Report back each line of the data that contains the word "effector".

=-=-=-=-=

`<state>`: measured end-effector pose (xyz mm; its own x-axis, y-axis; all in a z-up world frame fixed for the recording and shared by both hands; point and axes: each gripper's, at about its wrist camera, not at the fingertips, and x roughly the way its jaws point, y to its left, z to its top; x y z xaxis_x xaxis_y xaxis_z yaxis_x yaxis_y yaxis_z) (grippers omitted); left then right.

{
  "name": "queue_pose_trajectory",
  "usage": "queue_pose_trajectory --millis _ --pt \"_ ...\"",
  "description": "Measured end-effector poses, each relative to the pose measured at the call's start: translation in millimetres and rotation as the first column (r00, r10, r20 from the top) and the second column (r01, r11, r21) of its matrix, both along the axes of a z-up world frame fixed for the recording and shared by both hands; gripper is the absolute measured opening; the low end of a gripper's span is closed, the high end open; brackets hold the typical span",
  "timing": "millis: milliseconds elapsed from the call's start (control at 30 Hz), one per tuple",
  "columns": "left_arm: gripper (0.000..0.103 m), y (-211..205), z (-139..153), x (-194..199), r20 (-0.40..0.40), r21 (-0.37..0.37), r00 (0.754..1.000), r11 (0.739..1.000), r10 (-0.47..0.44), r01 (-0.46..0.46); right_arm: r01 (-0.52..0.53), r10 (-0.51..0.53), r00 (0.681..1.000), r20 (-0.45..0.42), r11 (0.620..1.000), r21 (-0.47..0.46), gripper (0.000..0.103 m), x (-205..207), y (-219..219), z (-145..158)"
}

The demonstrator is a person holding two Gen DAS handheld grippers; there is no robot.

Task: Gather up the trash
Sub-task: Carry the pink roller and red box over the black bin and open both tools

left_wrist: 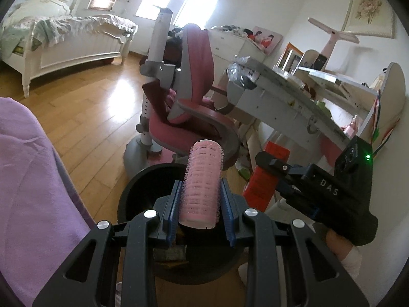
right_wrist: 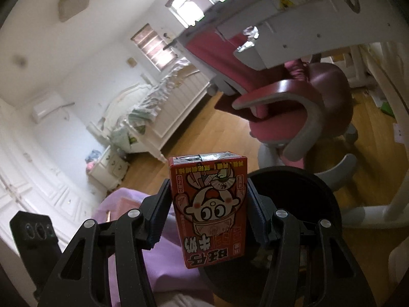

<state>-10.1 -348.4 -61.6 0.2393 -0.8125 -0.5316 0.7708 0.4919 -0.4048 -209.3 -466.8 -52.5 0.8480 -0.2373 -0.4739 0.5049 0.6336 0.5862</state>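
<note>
**Two pieces of trash held over the bin**

The left tool [left_wrist: 200, 204] is clamped on a pink roller [left_wrist: 202, 184], its blue pads [left_wrist: 173, 204] pressing both sides; the roller stands up from the jaws, right above the black bin [left_wrist: 135, 192]. The right tool [right_wrist: 208, 212] is clamped on a red carton [right_wrist: 212, 209], held upright with the bin's rim [right_wrist: 319, 192] just behind and to its right.

To drop cleanly, I would bring each tool over the middle of the bin's mouth before letting go. The carton looks closer to the rim than to the centre, so it could catch the edge. Release one item at a time.

The bin already holds some scraps at the bottom; what they are I cannot tell. It stands on the wood floor [left_wrist: 89, 117] beside the pink chair [left_wrist: 189, 117].
</note>
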Motion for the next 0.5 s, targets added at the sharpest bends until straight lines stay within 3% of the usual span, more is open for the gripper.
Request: queue_pose_trajectory --millis 500 --pt "0.032 -32 -15 2 -0.029 0.063 0.999 0.997 -0.036 0.038 0.022 -0.021 0.999 -0.033 0.999 0.039 0.056 0 -10 -17"
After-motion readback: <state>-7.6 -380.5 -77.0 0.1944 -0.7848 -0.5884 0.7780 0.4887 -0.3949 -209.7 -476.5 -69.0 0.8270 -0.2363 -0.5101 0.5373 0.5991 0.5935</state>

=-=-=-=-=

• Solution to the exercise:
`<state>`: measured end-effector pose (xyz mm; its own x-axis, y-axis; all in a z-up world frame fixed for the recording and shared by both hands; point and axes: each gripper's, at about its wrist camera, not at the fingertips, and x roughly the way its jaws point, y to its left, z to its top; x y z xaxis_x xaxis_y xaxis_z yaxis_x yaxis_y yaxis_z) (grippers omitted); left then right.
  "description": "Measured end-effector poses, each relative to the pose measured at the call's start: translation in millimetres and rotation as the first column (r00, r10, r20 from the top) and the second column (r01, r11, r21) of its matrix, both along the axes of a z-up world frame fixed for the recording and shared by both hands; gripper is the absolute measured opening; the low end of a gripper's span is closed, the high end open; brackets hold the typical span",

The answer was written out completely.